Un risque à surveiller : l’assignation anticipée
Comme Johanne a vendu une option d’achat dans le cadre de ce tunnel, elle court un risque d’assignation anticipée. La partie acheteuse peut exercer l’option d’achat de manière anticipée – n’importe quel jour ouvrable avant l’échéance. Johanne n’a pas son mot à dire sur le moment choisi.
La raison la plus courante pour exercer une option d’achat par anticipation est le versement d’un dividende. Si KIWI est sur le point d’en verser un et que l’option d’achat de Johanne est en jeu, la partie acheteuse pourrait exercer l’option par anticipation si elle veut être actionnaire à la date de clôture des registres. Lorsque c’est le cas, Johanne ne recevra pas de dividende, puisque ses actions seront rachetées avant la date de versement.
Quelques points à retenir :
En cas d’exercice anticipé de la position vendeur sur option d’achat, Johanne ne détiendra plus d’actions KIWI. Sa position aura disparu.
Sa position acheteur sur option de vente restera ouverte, mais elle protégera une position sur actions qu’elle ne détient plus. Elle devra décider quoi faire.
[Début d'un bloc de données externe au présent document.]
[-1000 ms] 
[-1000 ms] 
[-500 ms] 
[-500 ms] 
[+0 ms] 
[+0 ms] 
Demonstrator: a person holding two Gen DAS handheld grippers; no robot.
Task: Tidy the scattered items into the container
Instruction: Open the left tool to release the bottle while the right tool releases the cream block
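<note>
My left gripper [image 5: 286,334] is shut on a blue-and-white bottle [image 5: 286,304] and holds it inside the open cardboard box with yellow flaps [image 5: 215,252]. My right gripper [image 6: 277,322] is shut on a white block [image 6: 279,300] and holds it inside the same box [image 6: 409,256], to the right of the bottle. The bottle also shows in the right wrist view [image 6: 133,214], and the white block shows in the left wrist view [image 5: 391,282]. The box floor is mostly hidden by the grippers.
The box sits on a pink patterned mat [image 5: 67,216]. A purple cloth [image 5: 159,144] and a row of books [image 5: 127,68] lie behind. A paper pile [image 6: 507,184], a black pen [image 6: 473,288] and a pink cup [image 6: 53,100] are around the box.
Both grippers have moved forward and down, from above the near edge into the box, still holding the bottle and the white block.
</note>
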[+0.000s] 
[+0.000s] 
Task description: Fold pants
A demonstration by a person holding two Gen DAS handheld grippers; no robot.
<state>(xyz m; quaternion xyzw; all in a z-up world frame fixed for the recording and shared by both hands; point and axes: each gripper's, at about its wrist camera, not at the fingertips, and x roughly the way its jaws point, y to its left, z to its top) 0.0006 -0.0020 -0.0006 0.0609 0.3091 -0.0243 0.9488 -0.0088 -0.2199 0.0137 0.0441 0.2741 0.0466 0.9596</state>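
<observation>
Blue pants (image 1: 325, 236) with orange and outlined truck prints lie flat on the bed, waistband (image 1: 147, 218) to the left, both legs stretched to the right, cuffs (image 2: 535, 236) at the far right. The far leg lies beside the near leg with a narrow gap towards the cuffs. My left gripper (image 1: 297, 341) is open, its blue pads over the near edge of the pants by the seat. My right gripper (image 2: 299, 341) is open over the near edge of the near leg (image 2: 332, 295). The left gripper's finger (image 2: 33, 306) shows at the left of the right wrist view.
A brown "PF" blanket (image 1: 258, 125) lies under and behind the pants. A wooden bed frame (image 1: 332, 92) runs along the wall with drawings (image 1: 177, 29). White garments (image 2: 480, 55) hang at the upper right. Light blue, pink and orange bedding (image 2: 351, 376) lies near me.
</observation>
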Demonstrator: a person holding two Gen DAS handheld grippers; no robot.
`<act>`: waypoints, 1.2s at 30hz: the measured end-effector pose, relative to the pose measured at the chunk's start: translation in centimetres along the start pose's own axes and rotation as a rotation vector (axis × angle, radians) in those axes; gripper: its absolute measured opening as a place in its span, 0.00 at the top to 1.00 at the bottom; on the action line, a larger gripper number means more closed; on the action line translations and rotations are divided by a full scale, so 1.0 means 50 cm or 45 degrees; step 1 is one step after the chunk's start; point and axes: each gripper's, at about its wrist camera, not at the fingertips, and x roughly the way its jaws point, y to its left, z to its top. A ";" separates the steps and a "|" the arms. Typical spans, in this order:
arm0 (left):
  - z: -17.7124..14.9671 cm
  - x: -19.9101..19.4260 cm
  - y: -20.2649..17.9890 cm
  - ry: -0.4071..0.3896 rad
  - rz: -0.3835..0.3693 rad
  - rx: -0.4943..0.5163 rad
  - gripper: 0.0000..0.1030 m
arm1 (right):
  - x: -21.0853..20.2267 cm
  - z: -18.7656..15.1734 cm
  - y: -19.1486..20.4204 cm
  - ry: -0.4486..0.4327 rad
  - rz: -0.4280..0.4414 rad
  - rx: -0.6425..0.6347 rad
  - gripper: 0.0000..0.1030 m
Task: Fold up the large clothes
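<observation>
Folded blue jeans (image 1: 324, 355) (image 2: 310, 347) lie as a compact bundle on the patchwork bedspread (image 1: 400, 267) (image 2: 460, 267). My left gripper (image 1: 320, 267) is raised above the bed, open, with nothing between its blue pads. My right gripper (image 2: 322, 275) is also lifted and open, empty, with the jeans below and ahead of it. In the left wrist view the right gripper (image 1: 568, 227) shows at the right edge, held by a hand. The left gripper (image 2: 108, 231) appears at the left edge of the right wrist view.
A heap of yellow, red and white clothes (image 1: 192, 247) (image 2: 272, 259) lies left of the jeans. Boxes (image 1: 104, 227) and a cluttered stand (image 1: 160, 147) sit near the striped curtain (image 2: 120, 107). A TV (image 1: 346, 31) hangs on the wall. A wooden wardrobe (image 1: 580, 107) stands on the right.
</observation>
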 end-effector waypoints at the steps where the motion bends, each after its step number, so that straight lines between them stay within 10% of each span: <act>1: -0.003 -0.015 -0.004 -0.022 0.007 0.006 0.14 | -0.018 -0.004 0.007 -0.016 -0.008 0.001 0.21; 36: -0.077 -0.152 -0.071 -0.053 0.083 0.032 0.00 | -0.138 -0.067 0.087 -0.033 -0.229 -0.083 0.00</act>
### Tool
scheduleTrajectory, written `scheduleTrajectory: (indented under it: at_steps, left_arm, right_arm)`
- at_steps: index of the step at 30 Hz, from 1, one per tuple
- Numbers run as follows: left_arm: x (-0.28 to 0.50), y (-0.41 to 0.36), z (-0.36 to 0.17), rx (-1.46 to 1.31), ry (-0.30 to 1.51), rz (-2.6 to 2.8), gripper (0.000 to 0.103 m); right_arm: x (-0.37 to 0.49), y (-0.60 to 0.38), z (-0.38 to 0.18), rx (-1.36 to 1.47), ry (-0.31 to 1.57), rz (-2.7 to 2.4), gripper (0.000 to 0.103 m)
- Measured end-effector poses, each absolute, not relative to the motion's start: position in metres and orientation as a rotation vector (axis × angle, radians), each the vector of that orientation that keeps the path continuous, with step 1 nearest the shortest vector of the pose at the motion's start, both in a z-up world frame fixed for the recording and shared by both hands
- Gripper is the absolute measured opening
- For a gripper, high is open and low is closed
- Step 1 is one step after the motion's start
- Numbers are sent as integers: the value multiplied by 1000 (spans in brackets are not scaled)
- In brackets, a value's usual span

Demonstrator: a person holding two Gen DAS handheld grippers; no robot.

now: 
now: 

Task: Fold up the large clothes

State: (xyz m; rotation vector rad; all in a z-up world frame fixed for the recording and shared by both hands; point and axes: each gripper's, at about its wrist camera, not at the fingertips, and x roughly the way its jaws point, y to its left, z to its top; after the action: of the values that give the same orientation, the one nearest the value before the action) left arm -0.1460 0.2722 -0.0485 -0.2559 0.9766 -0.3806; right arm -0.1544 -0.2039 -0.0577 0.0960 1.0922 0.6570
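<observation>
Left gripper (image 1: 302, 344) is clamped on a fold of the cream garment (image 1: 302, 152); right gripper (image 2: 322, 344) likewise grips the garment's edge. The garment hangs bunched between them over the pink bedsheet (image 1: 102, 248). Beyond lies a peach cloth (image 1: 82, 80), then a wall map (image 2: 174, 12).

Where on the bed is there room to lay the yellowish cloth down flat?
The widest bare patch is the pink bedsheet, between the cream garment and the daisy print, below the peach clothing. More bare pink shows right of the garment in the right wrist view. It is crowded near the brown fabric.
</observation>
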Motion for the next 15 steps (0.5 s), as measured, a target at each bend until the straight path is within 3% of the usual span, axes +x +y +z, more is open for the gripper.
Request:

Si Johanne souhaite éviter tout cela, elle peut liquider l’ensemble du tunnel avant l’échéance. Autrement dit, elle rachète la position vendeur sur option d’achat et elle vend la position acheteur sur option de vente, puis elle passe à autre chose.
En résumé
Un tunnel est l’une des stratégies d’options les plus pratiques lorsque vous détenez des actions à long terme. Vous ne cherchez pas à faire fortune, mais simplement à dormir sur vos deux oreilles. Vous renoncez à une partie du potentiel de hausse, mais en contrepartie, vous obtenez une véritable protection contre les baisses – bien souvent à peu ou pas de frais. C’est la solution tout indiquée lorsque vous souhaitez conserver une action et avoir l’esprit tranquille malgré la volatilité.